Ces structures, pour la plupart soutenues par des financements publics, notamment communaux, œuvrent au quotidien pour la création artistique et l’accès à la culture pour tous. Un engagement d’autant plus crucial dans un contexte national marqué par une fragilisation croissante des budgets culturels.

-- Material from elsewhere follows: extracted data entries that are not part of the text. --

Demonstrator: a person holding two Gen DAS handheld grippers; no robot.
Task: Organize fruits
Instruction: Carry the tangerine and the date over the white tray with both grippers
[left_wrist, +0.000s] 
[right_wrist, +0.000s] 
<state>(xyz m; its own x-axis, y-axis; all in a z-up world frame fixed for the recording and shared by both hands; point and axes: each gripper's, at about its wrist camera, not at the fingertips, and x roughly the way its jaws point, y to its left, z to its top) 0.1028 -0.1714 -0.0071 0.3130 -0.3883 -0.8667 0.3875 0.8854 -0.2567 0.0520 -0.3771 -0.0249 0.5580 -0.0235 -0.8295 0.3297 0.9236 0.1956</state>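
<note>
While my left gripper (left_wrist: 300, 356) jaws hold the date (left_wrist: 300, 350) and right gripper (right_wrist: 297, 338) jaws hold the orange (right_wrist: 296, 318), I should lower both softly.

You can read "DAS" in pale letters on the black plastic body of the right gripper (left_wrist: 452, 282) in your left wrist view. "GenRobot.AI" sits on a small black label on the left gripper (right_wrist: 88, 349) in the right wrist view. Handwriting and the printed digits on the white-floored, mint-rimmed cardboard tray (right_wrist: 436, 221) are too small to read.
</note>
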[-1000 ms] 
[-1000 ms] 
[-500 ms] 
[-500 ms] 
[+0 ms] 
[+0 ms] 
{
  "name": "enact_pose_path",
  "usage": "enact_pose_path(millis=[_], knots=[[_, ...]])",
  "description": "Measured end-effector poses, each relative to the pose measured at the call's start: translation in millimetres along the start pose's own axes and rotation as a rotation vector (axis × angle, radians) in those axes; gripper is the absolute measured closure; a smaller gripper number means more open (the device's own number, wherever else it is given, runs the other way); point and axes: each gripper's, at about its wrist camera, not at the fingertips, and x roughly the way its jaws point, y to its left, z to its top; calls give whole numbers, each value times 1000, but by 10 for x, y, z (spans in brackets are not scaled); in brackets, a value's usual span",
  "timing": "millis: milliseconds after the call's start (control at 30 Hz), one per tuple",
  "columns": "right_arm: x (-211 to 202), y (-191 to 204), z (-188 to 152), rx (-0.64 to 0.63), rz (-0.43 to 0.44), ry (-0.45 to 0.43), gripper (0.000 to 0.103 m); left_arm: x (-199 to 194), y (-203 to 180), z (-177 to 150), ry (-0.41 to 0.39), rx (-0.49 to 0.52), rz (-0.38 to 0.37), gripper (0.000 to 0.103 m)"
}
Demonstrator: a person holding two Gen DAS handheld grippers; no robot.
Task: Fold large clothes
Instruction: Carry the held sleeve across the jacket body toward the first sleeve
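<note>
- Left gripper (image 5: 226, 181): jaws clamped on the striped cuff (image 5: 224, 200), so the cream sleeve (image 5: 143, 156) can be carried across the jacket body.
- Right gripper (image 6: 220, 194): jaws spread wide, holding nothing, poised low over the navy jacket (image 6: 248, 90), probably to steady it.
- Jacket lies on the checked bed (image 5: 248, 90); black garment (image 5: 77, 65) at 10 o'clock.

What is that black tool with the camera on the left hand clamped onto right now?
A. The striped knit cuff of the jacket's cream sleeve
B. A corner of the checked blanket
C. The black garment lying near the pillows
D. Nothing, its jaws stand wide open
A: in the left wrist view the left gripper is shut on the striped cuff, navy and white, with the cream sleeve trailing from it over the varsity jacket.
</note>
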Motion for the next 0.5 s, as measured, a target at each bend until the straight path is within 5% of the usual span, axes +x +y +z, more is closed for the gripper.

Grenoble fait figure d’exception en consacrant près de 10 % de son budget municipal à la culture, contre 7,6 % en moyenne pour les communes françaises. Cela représente environ 27 millions d’euros par an. Une politique volontariste saluée par le secteur, mais qui ne garantit pas pour autant sa pérennité face aux restrictions budgétaires observées à tous les niveaux des collectivités.
Comme en 2014 et en 2020, Tempo a donc décidé d’interroger les futurs candidats à la mairie de Grenoble sur leur vision et leurs engagements en matière de politique culturelle. Les échanges porteront notamment sur le budget alloué à la culture, la place de la culture nocturne, les actions culturelles, les grands équipements et événements de la Ville, ainsi que sur la liberté de création.
Un temps de rencontre publique est organisé le mercredi 14 janvier 2026 à 18h, à l’Ampérage (163 cours Berriat, Grenoble). La soirée débutera par une introduction consacrée aux musiques actuelles, assurée par Philippe Teillet, maître de conférences en sciences politiques.